[SOLVED] Zentyal as an internal mail server - configuration options?

[roswitina]

I want to solve the following situation with Zentyal:
Zentyal will be taking over an internal network's mail management. Zentyal is behind a firewall and is not a separate mail server with a domain name to be.

Zentyal is like to manage multiple e-mail addresses, while the mails at the respective POP3 account with fetchmail.

Example: user1@gmx.net from extern to -> user1@local.domain intern

Furthermore, it should be possible to send mails from Zentyal via webmail or client (Outlook, Thunderbird, etc) as an external user (eg user1@gmx.net).

Can I realize my desires with Zentyal? If so, how and what I need to adjust where please? I have already made ​​several attempts but I always failed because the mails with Zentyal not Fear is an alias user.

I found  the follow lines in /var/log/zentyal/mail.log

NOQUEUE: reject: RCPT from unknown[192.168.1.1]: 553 5.7.1 <bbb@gmx.at>: Sender address rejected: not owned by user aaa@local-domain; from=<bbb@gmx.at> to=<irgendwas@mail.adresse> proto=ESMTP helo=<[192.168.1.2]>

Thanks for the help and advice
Rosi

translate by google 

[christian]

Google translation is perhaps not the most accurate because there is a couple of things I don't understand very well.
What is your native language ? there is a German forum here too.
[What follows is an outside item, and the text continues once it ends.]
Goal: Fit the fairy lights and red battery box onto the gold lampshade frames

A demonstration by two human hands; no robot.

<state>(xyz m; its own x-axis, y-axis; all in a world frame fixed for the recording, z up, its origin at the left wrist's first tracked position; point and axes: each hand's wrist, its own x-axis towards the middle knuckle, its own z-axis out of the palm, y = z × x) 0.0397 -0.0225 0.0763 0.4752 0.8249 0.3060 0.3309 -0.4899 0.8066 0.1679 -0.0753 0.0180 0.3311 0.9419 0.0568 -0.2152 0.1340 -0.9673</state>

Anyway, let's try to help 

May I ask you if @local.domain is an hard-coded constraint ?
If not, you could set-up Zentyal with same "gmx.net" mail domain, this to be sure that users will have sender mail address (and BTW reply-to mail address) matching mail domain that can be reached outside, f.urthermore, reaching gmx.net mailbox as this is your requirement

In order to do so, you could simply define @gmx.net as Zentyal domain... but... what if one of your users try to send an email to someone else, not part of your organization ?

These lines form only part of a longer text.